Q5. To calculate the covariance matrix for the variables Age, Income, and Education level, you would compute the pairwise covariances between these variables. The covariance matrix would be a 3x3 matrix where each element (i, j) represents the covariance between variables i and j.

Interpretation:
- Positive covariance between Age and Income would indicate that as age increases, income tends to increase.
- Covariance between Age and Education level might indicate how education level and age relate to each other, but interpretation would depend on the context and specific dataset.

Q6. Encoding method selection for each variable:
- "Gender": Binary categorical variable (two categories), suitable for Label Encoding.
- "Education Level": Ordinal variable with inherent order, suitable for Ordinal Encoding.
- "Employment Status": Nominal variable without a natural order, also suitable for Label Encoding.

Q7. To calculate the covariance between each pair of variables, you would use the covariance formula for continuous variables and interpret the results accordingly.

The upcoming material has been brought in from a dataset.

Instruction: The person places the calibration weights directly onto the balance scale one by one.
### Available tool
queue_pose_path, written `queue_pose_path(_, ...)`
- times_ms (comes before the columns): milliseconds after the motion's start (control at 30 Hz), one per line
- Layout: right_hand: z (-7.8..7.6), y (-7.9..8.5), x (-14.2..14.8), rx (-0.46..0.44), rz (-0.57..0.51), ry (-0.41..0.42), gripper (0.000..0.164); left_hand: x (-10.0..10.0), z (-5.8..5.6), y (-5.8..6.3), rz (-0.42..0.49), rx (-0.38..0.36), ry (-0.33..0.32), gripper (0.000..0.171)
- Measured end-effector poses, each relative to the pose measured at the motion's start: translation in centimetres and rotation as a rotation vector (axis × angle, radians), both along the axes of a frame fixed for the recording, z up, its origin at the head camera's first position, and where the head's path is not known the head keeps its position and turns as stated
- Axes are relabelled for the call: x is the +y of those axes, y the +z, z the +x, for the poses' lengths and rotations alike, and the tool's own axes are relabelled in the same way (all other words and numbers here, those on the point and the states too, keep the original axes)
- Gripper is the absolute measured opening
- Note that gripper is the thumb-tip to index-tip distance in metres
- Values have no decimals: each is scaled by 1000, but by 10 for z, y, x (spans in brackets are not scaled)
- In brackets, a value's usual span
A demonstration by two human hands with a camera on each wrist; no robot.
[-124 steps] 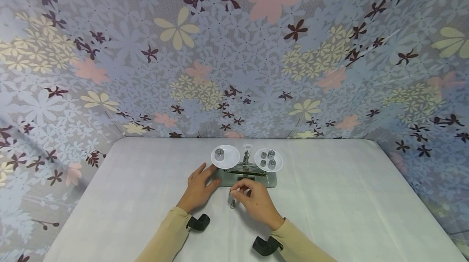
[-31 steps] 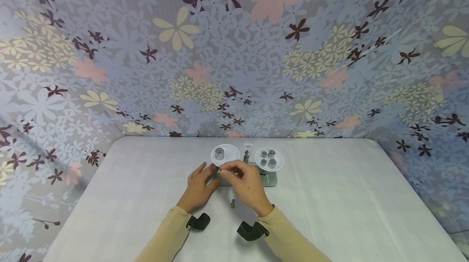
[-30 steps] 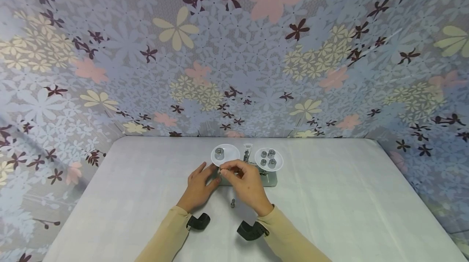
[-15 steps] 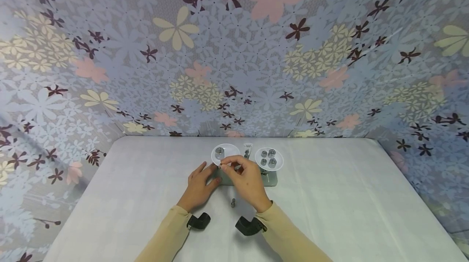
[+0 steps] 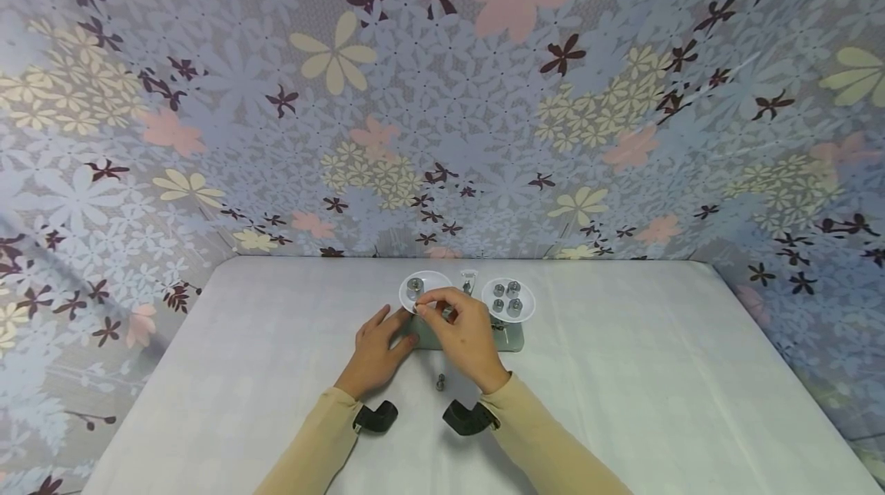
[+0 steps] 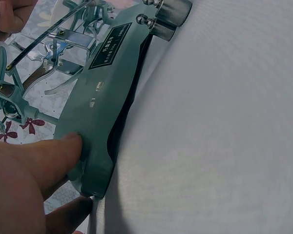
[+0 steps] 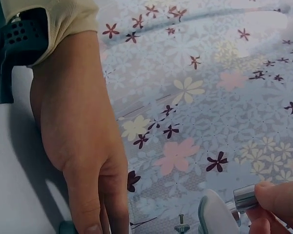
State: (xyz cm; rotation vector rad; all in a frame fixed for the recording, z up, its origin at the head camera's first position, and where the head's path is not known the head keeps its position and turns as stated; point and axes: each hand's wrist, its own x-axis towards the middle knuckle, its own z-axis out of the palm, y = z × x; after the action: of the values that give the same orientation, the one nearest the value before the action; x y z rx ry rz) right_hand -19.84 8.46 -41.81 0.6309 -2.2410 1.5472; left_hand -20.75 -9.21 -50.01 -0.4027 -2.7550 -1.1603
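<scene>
In the head view my right hand (image 5: pixel 469 332) pinches a small metal weight over the near rim of the balance scale's left pan (image 5: pixel 434 279); most of the weight is hidden by the fingertips. A larger silver weight (image 5: pixel 415 287) sits in that pan. My left hand (image 5: pixel 376 355) rests at the left end of the scale's green base (image 5: pixel 512 338), fingers extended. In the left wrist view the thumb (image 6: pixel 63 151) presses on the base. Several metal weights (image 5: pixel 514 288) stand in the right pan (image 5: pixel 528 301).
Small knobbed weights (image 6: pixel 161 27) stand on the table in front of the base. The white cloth-covered table (image 5: pixel 622 387) ends at a flower-patterned backdrop (image 5: pixel 484 134). Black wrist cameras (image 5: pixel 470 418) are strapped over the beige sleeves (image 5: pixel 546 441).
My right hand has moved from the table in front of the scale up and left to the left pan, carrying the small weight. My left hand has stayed on the base.
</scene>
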Motion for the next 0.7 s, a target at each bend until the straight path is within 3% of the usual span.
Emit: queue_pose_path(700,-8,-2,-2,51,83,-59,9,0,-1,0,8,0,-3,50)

For categorical variables, you could calculate the covariance using appropriate methods like Cramer's V.

Interpretation:
- Positive covariance between Temperature and Humidity indicates that as temperature increases, humidity tends to increase.
- Covariance between Weather Condition and Wind Direction might indicate how these variables relate to each other, but interpretation would depend on the context and specific dataset.